Growth projections aside, Trimac will still be taking a cautious approach to managing this area of its business.
“We will probably not invest significant dollars unless it’s a specific strategy we have for longer-term contracts or unless we have some sort of guarantee there is volume associated with it. That’s how we’re basing our capital decisions. We’re not going on spec, hoping business will come to us if we buy the equipment,” said Malysa. “Over the last couple of years there have been a lot of trailers and capacity that were brought into the market on spec, and I think at this stage, it is probably slightly over-sold. So we’re cautious—cautiously optimistic.”
One company that is hoping that at least some fleets will be buying trailers and equipment is Volvo Trucks. The manufacturer feels good enough about the oil and gas industry that has it re-entered the market over the last couple of years after abandoning it about 15 years ago.

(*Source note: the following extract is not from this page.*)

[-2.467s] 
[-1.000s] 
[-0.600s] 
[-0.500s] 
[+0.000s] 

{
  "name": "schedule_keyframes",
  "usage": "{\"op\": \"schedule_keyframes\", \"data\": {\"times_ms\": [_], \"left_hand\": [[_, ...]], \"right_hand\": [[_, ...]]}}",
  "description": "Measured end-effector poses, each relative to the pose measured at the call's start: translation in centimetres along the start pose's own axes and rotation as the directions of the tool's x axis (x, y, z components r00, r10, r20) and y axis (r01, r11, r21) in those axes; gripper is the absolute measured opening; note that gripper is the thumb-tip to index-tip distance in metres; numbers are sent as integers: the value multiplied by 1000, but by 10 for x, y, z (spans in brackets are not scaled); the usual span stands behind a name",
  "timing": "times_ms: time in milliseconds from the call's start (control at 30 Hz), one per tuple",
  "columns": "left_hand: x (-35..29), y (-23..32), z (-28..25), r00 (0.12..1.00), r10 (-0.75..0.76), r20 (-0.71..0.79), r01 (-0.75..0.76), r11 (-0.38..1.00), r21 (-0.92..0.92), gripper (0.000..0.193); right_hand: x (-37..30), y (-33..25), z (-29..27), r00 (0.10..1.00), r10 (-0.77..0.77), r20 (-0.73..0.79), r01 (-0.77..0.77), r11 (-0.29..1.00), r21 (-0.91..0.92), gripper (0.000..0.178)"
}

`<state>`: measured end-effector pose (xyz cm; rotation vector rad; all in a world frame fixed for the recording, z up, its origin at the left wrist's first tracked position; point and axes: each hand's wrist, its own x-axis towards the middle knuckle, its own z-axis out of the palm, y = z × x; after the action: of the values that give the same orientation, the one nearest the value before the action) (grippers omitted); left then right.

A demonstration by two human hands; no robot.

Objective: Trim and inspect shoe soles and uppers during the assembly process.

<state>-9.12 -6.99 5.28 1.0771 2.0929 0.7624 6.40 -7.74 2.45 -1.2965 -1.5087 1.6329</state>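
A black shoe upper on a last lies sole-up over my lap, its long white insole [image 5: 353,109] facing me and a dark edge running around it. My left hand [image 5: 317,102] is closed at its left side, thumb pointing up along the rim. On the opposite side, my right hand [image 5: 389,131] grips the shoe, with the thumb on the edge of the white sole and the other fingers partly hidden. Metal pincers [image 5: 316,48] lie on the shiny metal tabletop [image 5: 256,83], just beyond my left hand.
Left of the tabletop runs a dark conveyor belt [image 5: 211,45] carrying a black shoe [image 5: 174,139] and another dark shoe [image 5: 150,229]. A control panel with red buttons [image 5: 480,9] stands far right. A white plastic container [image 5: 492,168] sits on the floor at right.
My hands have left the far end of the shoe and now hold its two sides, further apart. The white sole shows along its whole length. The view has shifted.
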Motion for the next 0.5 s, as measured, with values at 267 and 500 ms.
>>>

“The reason we are doing that is because we understand the size and the opportunity in the oil and gas business, particularly relative to Saskatchewan, Alberta and British Columbia,” said Brent Weary, Volvo’s vice-president of sales and marketing for Canada. “We are very optimistic. Our industry has changed a lot over the last five years, and it has had a huge impact on the North American oil and gas industry. Caterpillar was heavily relied on by that industry on the truck side, and Caterpillar’s exit from the truck industry has left a huge opportunity for us.”
Another company that is feeling positive enough about the future of the industry to expand its reach into it is RTL- Westcan Group. Based in Edmonton, and owned by Kenan Advantage Group in North Canton, Ohio, Westcan has been on a minor buying spree in the oil and gas sector purchasing Wrangler Tank Services in November 2013 and Silverman Oilfield Services in April 2014.
“We really weren’t a big player in ground-level oil and gas, at the pump-jack level coming from a well site until the last couple of years,” said Westcan CEO Grant Mitchell. “Our view of it is we see that industry continuing to grow. All our customers in that space are telling us the same thing. They’ve got aggressive growth plans over the next three-to-five years.”
Mitchell also addressed the issue of pipelines, capacity and oil by rail and spoke about their effects.
“Any given time throughout a 12-month cycle, we see times when there is a little bit extra capacity, but more often than not we are seeing there is not enough capacity in the market,” he said.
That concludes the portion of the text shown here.